Exercise prompt
Emit the entire listing verbatim.

Collected material

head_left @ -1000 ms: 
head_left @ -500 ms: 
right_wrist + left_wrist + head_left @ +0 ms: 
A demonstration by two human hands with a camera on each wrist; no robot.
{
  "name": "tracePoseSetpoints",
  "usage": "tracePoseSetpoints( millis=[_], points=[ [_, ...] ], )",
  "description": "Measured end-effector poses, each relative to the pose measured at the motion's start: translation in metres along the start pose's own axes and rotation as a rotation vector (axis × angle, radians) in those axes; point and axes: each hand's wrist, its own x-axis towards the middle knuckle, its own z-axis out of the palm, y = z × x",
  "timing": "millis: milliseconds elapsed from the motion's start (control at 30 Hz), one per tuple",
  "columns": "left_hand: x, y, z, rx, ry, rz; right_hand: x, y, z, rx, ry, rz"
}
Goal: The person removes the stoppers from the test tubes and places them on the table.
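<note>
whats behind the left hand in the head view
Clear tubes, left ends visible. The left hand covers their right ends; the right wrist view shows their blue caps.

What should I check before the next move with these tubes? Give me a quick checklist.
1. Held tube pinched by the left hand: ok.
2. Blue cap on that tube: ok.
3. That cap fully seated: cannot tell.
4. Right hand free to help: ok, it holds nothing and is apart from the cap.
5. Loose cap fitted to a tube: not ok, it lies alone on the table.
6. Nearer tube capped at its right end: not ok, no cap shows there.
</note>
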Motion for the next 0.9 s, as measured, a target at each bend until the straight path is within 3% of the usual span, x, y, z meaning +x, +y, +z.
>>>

Result of the exercise
head_left @ -1000 ms: 
head_left @ -500 ms: 
right_wrist + left_wrist + head_left @ +0 ms: 
A demonstration by two human hands with a camera on each wrist; no robot.
{
  "name": "tracePoseSetpoints",
  "usage": "tracePoseSetpoints( millis=[_], points=[ [_, ...] ], )",
  "description": "Measured end-effector poses, each relative to the pose measured at the motion's start: translation in metres along the start pose's own axes and rotation as a rotation vector (axis × angle, radians) in those axes; point and axes: each hand's wrist, its own x-axis towards the middle knuckle, its own z-axis out of the palm, y = z × x",
  "timing": "millis: milliseconds elapsed from the motion's start (control at 30 Hz), one per tuple",
  "columns": "left_hand: x, y, z, rx, ry, rz; right_hand: x, y, z, rx, ry, rz"
}
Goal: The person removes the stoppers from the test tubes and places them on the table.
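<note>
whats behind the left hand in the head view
Clear tubes, left ends visible. The left hand covers their right ends; the right wrist view shows their blue caps.

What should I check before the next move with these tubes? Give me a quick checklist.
1. Held tube pinched by the left hand: ok.
2. Blue cap on that tube: ok.
3. That cap fully seated: cannot tell.
4. Right hand free to help: ok, it holds nothing and is apart from the cap.
5. Loose cap fitted to a tube: not ok, it lies alone on the table.
6. Nearer tube capped at its right end: not ok, no cap shows there.
</note>
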Motion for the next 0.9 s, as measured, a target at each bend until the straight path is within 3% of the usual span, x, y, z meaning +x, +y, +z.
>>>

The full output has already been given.